Каждый день, час, минуту Америка делается все более американской. Словно приток иммигрантов, могучие цунами иноземной крови, омывавшие великий американский организм, с этой болезнью не справились. Ныне новой крови не прибывает; сердце перестало ее качать. Теперь это гонки среди шустрых и мертвых. И бациллам воля вольная: болезнь должна развиваться своим чередом. И она развивается. Весь мир стремительно получает прививку этого вируса. Избежать этого невозможно, куда ни кинься. Даже китайцы его подцепили. До того, как возникнет передышка, весь мир будет заражен – если передышка вообще возможна.
Что толку мечтать об экономическом спасении: борьба идет не между наследующими и лишенными наследства, а между Америкой и остальным миром. Вопрос вот в чем: уничтожит ли мир Америка или сама будет уничтожена? Лекарство от рака, допустим, найдется, но это еще не означает, что рак будет изведен. Напротив, он, может, лишь расцветет пышнее прежнего. Мы, вероятно, перестанем его бояться, вот и все. Живем мы, страшась рака или не страшась, – то, что рак производит, никуда не девается.
Пока мы вплывали в гавань, я думал, что городской пейзаж как-то на меня подействует. В конце концов, я тут родился, прямо у реки, и вырос с этим изменчивым пейзажем. Я имел право ожидать некоторого волнения, тяги, остатков утерянных чувств. Но нет – я увидел все это так же, как и прежде: с упавшим сердцем, с дурным предчувствием. Все показалось мне очень знакомым, угрюмейшим и уродливейшим – будто из сновиденья. Вот оно, подумал я, то чувство, с каким люди говорят о «действительности». Если отъезд в Европу – эдакое уклонение, побег от себя, от действительности, теперь-то я понимал, что вновь вернулся и что это и есть действительность. Или должна ею быть – или могла бы, не вкуси я действительности более глубокой в отдалении от родной земли.

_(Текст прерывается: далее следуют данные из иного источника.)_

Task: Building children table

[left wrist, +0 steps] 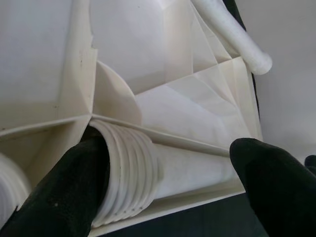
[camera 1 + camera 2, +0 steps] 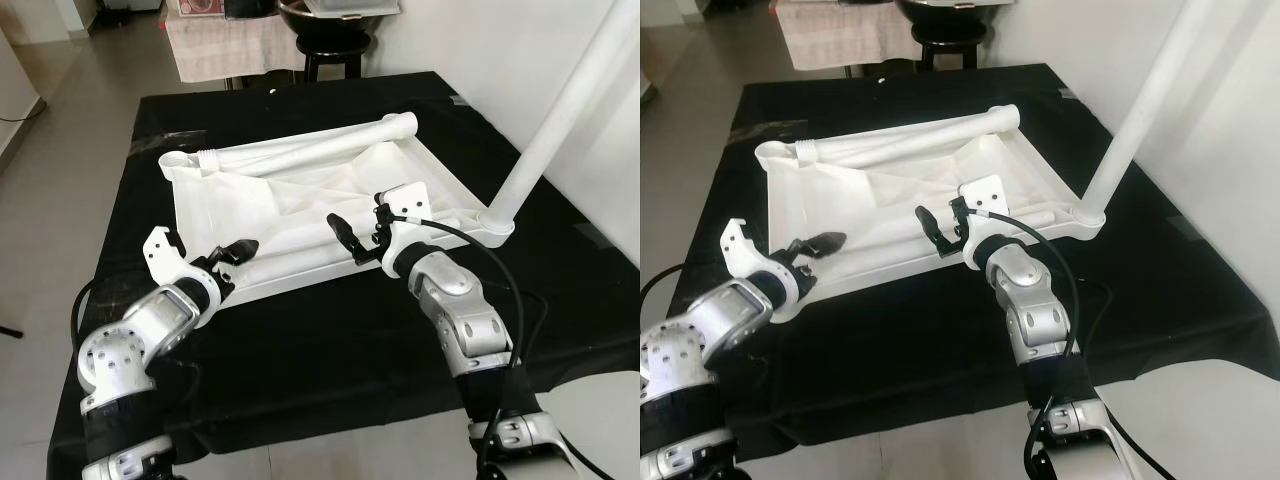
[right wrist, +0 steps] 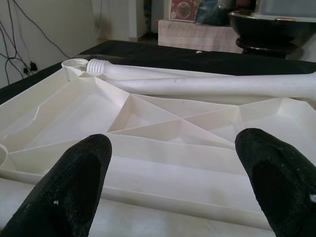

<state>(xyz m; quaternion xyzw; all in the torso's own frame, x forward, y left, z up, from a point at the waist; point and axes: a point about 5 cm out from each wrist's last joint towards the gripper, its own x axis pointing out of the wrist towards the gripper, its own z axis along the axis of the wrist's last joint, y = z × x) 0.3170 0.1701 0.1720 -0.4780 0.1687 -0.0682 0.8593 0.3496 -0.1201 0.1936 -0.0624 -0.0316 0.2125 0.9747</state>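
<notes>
A white plastic tabletop [image 2: 250, 195] lies upside down on the black-covered table [image 2: 330, 330]. One white leg [image 2: 565, 100] stands upright in the tabletop's near right corner socket. A second leg [image 2: 310, 150] lies along its far edge. A third leg [image 2: 300, 252] lies inside along the near edge. My left gripper [image 2: 236, 254] is open, its fingers [image 1: 74, 182] on either side of this leg's threaded end [image 1: 131, 173]. My right gripper [image 2: 350, 238] is open just above the same leg, further right, nothing between its fingers [image 3: 79, 173].
A black stool with a dark bowl [image 2: 335, 25] and a cloth-draped stand [image 2: 230, 45] sit behind the table. A white wall runs along the right. Bare floor [image 2: 70, 110] lies to the left. The black cloth hangs over the near table edge.
</notes>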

И вдруг я опять здесь, где начинал, – те же лица, те же голоса, та же откровенная тупость. Я вспомнил, что так оно всегда и было, потому-то я и удрал. В основе своей ничего не изменилось – лишь усилилось то, что было. И от этого лишь хуже: я-то изменился. Прежде я ничего существенно иного не знал и мог поэтому оправдывать или не обращать внимания, но теперь-то я знал, и мне осталось лишь попытаться понять. По правде сказать, я почти забыл, каковы они, мои земляки. Это может показаться невероятным: и в Париже ведь есть американцы. Но одно дело – случайный американец за рубежом, или даже стайка американцев, и другое – сплошное американское население в Америке. Одно дело – пить с собратом-американцем на террасе в кафе, и другое – разгуливать среди них на их же земле, все время видеть миллионы их и только их одних. Когда они пасутся вокруг стадами, их качества проявляются в полноте. И уж никак не ошибиться на их счет, когда все делают одно и то же, говорят одинаково, носят одну и ту же одежду, страдают от одинаковых недугов. Какие тут сомнения в том, кто они или что они, когда разницы между полицейским на дежурстве и директором большой корпорации никакой, если не считать обмундирования.
Всякое знакомое место, каждый узнанный мною предмет ошарашивают меня, несут боль. На каждом углу накатывает воспоминание о старых горестях, отчаянии, голоде, поражении, безысходности. Я вижу на этих улицах себя давнишнего – десять, пятнадцать, двадцать лет назад, вечно ярящегося, клянущего. И речь я веду о временах еще до кризиса. Сейчас я вижу: с мужчинами и женщинами происходит то, что я сам изведал задолго до того, как лопнул пузырь. Я сознаю, что, не отбудь я в Европу, все для меня было бы так же, как и тогда. Бродил бы я тут никому не известный, ненужный – еще один ходячий шлак для свалки. Ничто здесь не имеет ценности, долговечности – даже небоскребы. Рано или поздно все отправляется на свалку.